Setting up a new data connection

Create a new datastream and configure its authorization through a guided conversation, without navigating the Adverity interface.

  • “Help me set up a new Pinterest Ads datastream in the Marketing workspace.”

Adjusting what a datastream collects

Read a datastream’s current metrics and dimensions and add or remove fields through a guided conversation.

  • “What fields is my Facebook Ads datastream collecting? Add adset_name and adset_id.”

Downloading data on demand

Retrieve the latest data extract for any datastream directly in your AI tool — useful for ad hoc analysis or when a scheduled report is delayed.

  • “Download the latest Google Ads data extract.”

  • “Get the most recent data extract for the LinkedIn Ads datastream.”

Checking connection status

Review which authorizations are currently authorized so you can re-connect any that have dropped before they cause pipeline failures.

  • “Which of my authorizations are no longer authorized?”

  • “What is the status of my Google Ads authorization?”

  • “Re-authorize my Facebook Ads connection.”

Adding data processing to a datastream

Set up transformations for a datastream through a guided conversation — describe the processing you need and let the AI configure the steps.

  • “Create a transformation for the Facebook Ads datastream that renames campaign_name to Campaign.”

Exploring workspaces and mapping tables

Understand your workspace structure and manage the mapping tables used for data harmonization.

  • “What workspaces do I have access to?”

  • “Which datastreams belong to the Production workspace?”

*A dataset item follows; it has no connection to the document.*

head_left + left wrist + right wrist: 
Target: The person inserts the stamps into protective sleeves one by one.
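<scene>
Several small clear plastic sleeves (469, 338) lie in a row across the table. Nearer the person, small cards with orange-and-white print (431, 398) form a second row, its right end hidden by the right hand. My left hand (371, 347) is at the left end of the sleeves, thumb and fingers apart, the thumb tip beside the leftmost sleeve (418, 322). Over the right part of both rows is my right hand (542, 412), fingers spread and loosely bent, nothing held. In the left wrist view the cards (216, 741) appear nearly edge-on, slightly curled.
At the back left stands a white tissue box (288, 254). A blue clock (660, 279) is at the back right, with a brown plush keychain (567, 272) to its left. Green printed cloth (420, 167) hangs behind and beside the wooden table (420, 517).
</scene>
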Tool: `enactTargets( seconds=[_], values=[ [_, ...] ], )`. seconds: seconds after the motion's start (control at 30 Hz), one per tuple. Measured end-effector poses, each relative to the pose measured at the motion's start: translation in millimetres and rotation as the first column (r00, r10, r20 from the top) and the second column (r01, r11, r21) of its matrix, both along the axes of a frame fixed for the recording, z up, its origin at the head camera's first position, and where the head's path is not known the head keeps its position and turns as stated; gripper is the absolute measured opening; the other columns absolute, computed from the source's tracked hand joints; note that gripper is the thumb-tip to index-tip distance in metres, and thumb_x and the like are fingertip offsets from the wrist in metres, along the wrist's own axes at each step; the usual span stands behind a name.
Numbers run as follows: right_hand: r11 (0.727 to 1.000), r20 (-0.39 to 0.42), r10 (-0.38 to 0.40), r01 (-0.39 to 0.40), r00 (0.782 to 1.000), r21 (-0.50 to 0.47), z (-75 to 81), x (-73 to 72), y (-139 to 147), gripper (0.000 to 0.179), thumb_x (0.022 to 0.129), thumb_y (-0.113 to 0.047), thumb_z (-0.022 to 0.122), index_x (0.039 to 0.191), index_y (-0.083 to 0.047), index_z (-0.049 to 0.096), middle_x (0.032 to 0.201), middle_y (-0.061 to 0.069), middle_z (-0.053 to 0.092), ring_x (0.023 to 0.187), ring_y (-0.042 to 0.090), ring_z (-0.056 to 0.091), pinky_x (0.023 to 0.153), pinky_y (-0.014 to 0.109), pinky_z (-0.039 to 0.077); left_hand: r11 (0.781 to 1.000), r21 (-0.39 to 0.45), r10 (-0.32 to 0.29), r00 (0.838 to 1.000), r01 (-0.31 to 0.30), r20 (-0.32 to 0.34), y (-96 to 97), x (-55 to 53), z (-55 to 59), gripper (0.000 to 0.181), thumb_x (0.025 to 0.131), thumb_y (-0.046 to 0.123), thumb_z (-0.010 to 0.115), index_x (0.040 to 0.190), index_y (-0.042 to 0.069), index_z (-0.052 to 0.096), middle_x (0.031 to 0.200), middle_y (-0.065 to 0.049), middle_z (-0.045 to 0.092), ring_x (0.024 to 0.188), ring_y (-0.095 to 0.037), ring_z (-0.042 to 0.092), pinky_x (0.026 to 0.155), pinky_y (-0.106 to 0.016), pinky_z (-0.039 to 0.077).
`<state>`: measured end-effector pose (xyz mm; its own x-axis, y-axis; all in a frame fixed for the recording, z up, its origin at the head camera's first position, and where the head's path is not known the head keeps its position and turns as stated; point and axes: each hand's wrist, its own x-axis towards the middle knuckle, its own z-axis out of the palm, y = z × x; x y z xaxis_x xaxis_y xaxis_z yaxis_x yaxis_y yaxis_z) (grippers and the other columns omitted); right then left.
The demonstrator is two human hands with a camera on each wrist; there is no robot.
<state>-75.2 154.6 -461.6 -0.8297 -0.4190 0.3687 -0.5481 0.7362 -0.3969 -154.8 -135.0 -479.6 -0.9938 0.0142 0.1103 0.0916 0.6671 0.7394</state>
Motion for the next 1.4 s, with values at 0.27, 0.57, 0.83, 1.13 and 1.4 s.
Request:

  • “List all mapping tables.”

  • “Show me all entries in the Country Codes mapping table.”

  • “Add an entry to the Region mapping table: match ‘DE’, value ‘Germany’.”

Delivering data to a destination

Configure where harmonized data is delivered and how a datastream’s source columns map into each destination.

  • “List my BigQuery destinations.”

  • “Map the Google Ads datastream’s source columns to my reporting schema.”

Staying notified

Set up email, Slack, or Microsoft Teams notifications for pipeline events, scoped to the workspaces or datastreams you care about.

  • “Notify the #data-alerts Slack channel when any datastream in the Marketing workspace fails.”

  • “List my current email notification subscriptions.”